- Instructions for the task
From the first line to the last, please print the entries exactly, omitting pictures.
· · · · · · ·
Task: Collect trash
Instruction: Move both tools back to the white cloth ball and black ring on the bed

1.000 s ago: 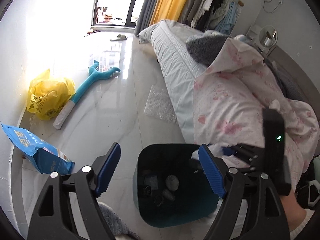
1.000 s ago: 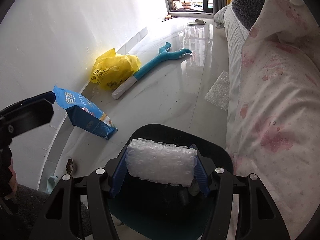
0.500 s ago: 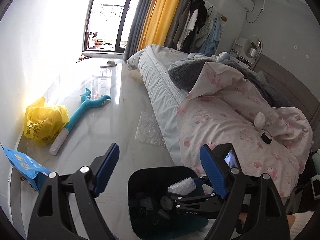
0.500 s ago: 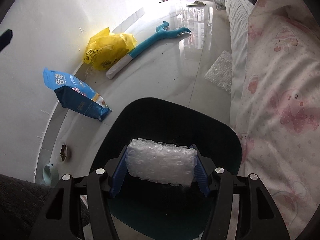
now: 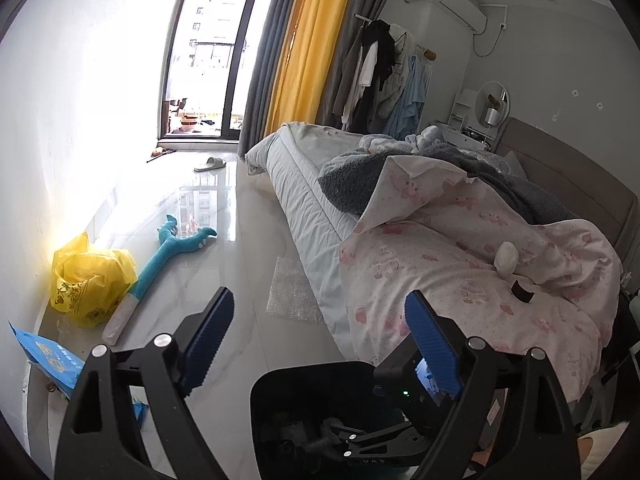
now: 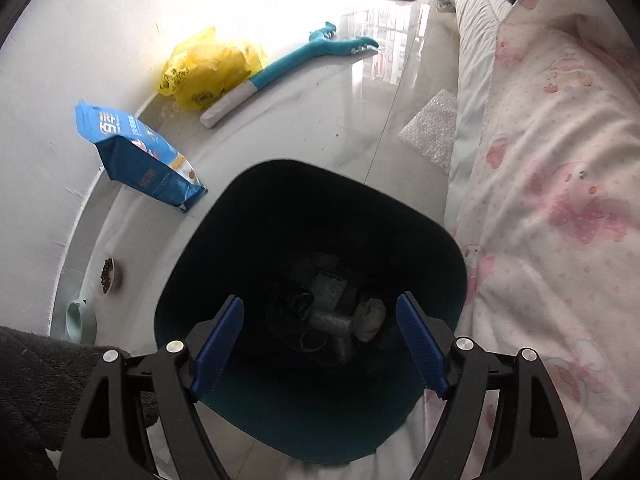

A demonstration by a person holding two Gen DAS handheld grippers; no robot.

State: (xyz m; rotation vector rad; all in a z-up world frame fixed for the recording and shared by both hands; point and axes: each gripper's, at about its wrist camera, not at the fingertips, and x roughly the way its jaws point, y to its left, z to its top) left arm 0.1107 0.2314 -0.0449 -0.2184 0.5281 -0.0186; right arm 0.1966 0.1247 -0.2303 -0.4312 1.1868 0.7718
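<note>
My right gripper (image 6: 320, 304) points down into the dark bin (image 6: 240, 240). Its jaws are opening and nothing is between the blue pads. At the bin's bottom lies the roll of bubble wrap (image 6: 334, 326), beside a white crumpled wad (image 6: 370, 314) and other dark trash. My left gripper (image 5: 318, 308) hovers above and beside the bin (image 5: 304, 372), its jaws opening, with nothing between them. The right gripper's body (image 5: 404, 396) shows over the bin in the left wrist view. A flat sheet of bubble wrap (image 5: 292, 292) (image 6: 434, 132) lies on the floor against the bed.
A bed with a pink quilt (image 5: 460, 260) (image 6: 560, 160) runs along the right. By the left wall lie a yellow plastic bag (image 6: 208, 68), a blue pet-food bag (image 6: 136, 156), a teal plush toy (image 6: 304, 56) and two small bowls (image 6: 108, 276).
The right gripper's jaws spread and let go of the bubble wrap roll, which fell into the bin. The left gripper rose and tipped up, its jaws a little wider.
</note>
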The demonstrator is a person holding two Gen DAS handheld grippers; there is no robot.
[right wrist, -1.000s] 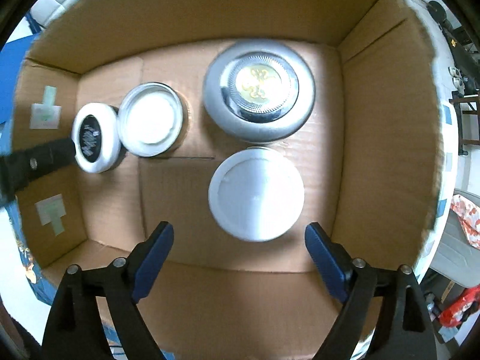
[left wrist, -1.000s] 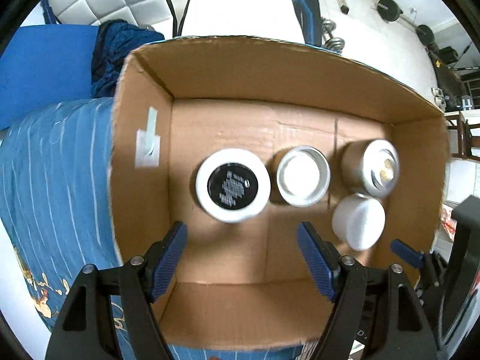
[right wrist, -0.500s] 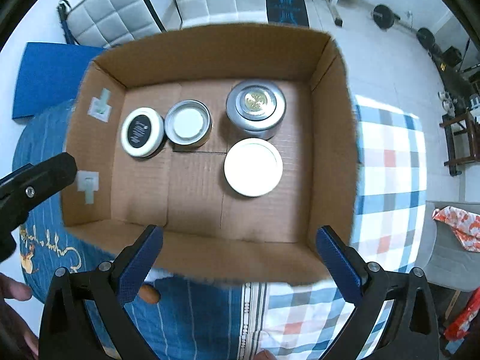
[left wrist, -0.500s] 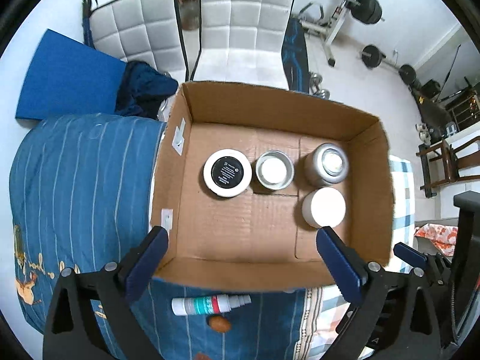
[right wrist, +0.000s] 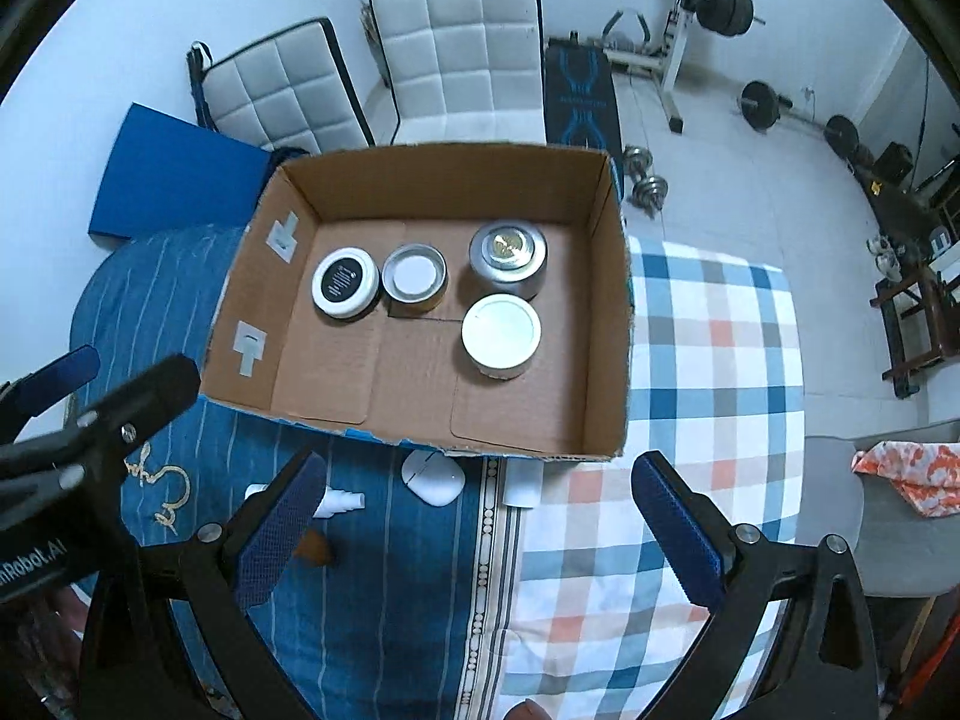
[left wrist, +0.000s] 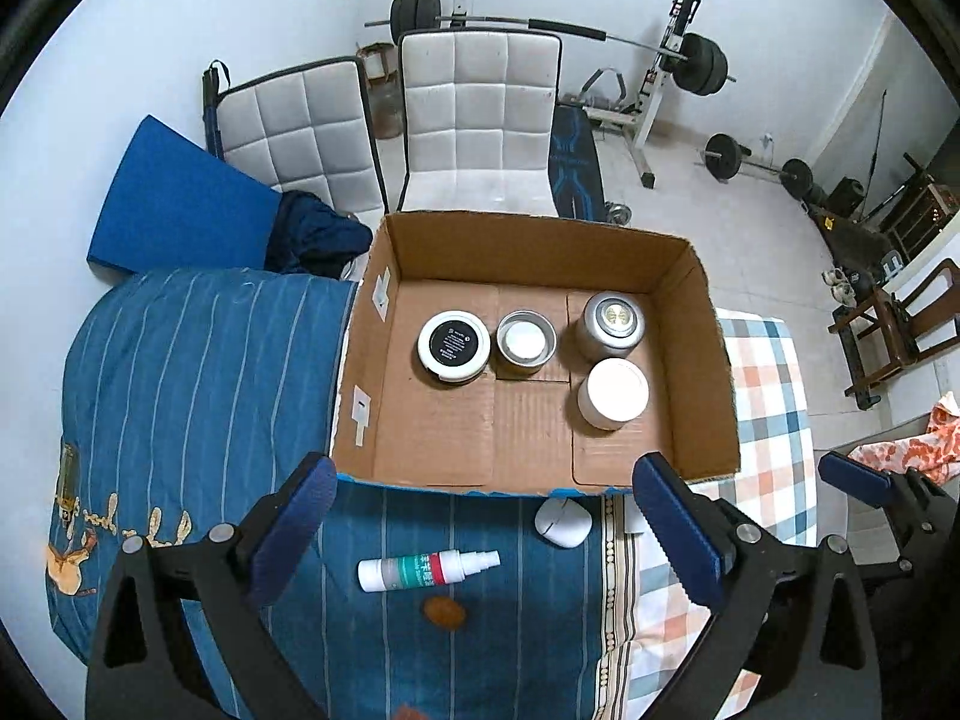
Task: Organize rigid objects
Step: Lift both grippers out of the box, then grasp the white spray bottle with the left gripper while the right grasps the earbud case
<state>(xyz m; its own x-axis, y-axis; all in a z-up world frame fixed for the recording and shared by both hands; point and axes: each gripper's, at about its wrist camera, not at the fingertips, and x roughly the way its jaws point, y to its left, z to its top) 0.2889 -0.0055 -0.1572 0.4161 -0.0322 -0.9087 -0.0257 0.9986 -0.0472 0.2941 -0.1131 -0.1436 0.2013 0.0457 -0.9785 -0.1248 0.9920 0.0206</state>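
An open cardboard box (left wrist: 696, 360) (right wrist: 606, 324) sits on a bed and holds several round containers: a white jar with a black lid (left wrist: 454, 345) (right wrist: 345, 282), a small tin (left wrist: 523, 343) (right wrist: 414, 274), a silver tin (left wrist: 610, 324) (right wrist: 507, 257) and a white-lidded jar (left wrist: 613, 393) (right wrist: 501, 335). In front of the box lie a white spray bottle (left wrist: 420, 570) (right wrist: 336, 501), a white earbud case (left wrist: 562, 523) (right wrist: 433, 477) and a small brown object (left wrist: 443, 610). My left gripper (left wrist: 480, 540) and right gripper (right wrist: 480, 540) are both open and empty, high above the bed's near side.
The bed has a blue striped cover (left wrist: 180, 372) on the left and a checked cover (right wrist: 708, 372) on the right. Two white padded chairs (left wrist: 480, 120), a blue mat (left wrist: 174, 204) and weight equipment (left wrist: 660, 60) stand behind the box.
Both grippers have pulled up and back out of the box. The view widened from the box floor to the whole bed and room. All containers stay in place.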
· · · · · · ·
- Solution to this exercise
Task: Collect trash
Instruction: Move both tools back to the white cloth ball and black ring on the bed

1.000 s ago: 
1.000 s ago: 
0.500 s ago: 
0.500 s ago: 
now: 
now: 

A demonstration by a person holding two Gen DAS handheld grippers; no robot.

State: (xyz m; rotation vector rad; all in a z-up world frame fixed for the recording and shared by both hands; point and axes: each gripper's, at about its wrist camera, not at the fingertips, and x roughly the way its jaws point, y to its left, z to its top) left arm 0.1107 0.2314 -0.0449 -0.2184 0.5281 -0.0186; right arm 0.1966 0.1247 -0.2303 -0.4312 1.1868 0.7718
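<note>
My right gripper (image 6: 320, 304) points down into the dark bin (image 6: 240, 240). Its jaws are opening and nothing is between the blue pads. At the bin's bottom lies the roll of bubble wrap (image 6: 334, 326), beside a white crumpled wad (image 6: 370, 314) and other dark trash. My left gripper (image 5: 318, 308) hovers above and beside the bin (image 5: 304, 372), its jaws opening, with nothing between them. The right gripper's body (image 5: 404, 396) shows over the bin in the left wrist view. A flat sheet of bubble wrap (image 5: 292, 292) (image 6: 434, 132) lies on the floor against the bed.
A bed with a pink quilt (image 5: 460, 260) (image 6: 560, 160) runs along the right. By the left wall lie a yellow plastic bag (image 6: 208, 68), a blue pet-food bag (image 6: 136, 156), a teal plush toy (image 6: 304, 56) and two small bowls (image 6: 108, 276).
The right gripper's jaws spread and let go of the bubble wrap roll, which fell into the bin. The left gripper rose and tipped up, its jaws a little wider.
</note>
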The demonstrator is a person holding two Gen DAS handheld grippers; there is no robot.
[right wrist, -1.000s] 
[left wrist, -1.000s] 
[right wrist, -0.500s] 
[left wrist, -0.500s] 
[right wrist, +0.000s] 
[left wrist, +0.000s] 
Task: Organize rigid objects
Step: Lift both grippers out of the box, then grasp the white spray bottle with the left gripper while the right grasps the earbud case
<state>(xyz m; its own x-axis, y-axis; all in a z-up world frame fixed for the recording and shared by both hands; point and axes: each gripper's, at about its wrist camera, not at the fingertips, and x roughly the way its jaws point, y to its left, z to its top) 0.2889 -0.0055 -0.1572 0.4161 -0.0322 -0.9087 -0.0257 0.9986 -0.0472 0.2941 -0.1131 -0.1436 0.2013 0.0457 -0.9785 -0.1248 0.9920 0.0206</state>
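An open cardboard box (left wrist: 696, 360) (right wrist: 606, 324) sits on a bed and holds several round containers: a white jar with a black lid (left wrist: 454, 345) (right wrist: 345, 282), a small tin (left wrist: 523, 343) (right wrist: 414, 274), a silver tin (left wrist: 610, 324) (right wrist: 507, 257) and a white-lidded jar (left wrist: 613, 393) (right wrist: 501, 335). In front of the box lie a white spray bottle (left wrist: 420, 570) (right wrist: 336, 501), a white earbud case (left wrist: 562, 523) (right wrist: 433, 477) and a small brown object (left wrist: 443, 610). My left gripper (left wrist: 480, 540) and right gripper (right wrist: 480, 540) are both open and empty, high above the bed's near side.
The bed has a blue striped cover (left wrist: 180, 372) on the left and a checked cover (right wrist: 708, 372) on the right. Two white padded chairs (left wrist: 480, 120), a blue mat (left wrist: 174, 204) and weight equipment (left wrist: 660, 60) stand behind the box.
Both grippers have pulled up and back out of the box. The view widened from the box floor to the whole bed and room. All containers stay in place.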

No further answer is needed.